Micropython is an interpreter, implemented in C. Anything running in it wouldn't be an operating system in the sense that we usually mean. Anything incorporating it wouldn't satisfy OP's goal of being "only Python".

If a CPU were developed that used Python bytecode as its official instruction set, perhaps using micropython implemented as microcode, then it might work.

[-] solrize@lemmy.world 5 points 3 days ago

I think it is best to have some understanding of how an OS works, and how Python works, before asking whether you can write an OS in Python.

Python is basically a scripting wrapper around a bunch of C functions ("builtins") and there are means of installing additional C functions if you need them. Without any of the builtins, you really can't do much of anything. For example, "print(2+2)" computes the string "4" (by adding 2+2 and converting the result to decimal), then calls a builtin to actually print the string on the console.

For an OS, you will need quite a few more C functions, mostly to control timers and task switching, the main functions of an OS. Given enough C functions though, in principle you can write an OS.

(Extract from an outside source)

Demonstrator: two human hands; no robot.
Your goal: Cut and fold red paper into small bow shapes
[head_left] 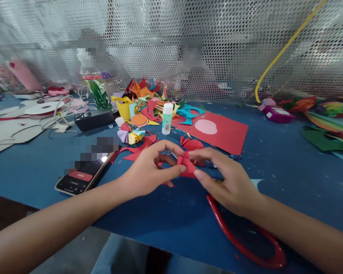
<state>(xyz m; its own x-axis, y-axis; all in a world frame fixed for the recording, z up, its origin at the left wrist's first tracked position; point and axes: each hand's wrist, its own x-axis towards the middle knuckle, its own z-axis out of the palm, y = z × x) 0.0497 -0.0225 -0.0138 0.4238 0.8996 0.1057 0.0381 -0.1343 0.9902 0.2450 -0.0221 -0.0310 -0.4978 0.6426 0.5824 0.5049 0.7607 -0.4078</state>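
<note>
Between my two hands is a small folded piece of red paper [188,169], held just above the blue table. My left hand [154,167] pinches its left side between thumb and fingers. On the other side, my right hand [225,179] grips the paper's right edge with thumb and forefinger. Behind them lie a rounded red paper cutout [193,144] and red scraps [140,149]. A glue stick [167,120] with a white cap stands upright farther back. Under my right forearm lie scissors with a large red handle [225,228]; their blades are mostly hidden.
A phone [87,169] lies at left, near a green bottle [97,89] and a black box [93,119]. Colourful paper scraps [143,95] pile at the back beside a red sheet [231,131] bearing a pink oval. Perforated metal [217,45] walls the far edge.
</note>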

[-] thingsiplay@beehaw.org 5 points 3 days ago

To program an operating system, you need deep knowledge how internals work. The language you are using needs low level access. And I don't think a garbage collected language is a good fit for an operating system either. Especially an interpreted language like Python requires an interpreter to run under. And Python is not the fastest language either, which is fatal for a low level os functionality.

What do you expect from turning C code into Python code? Python does not have low level access, it requires C (even Rust requires some C functionality). I don't think it is even possible to write an OS purely in Python.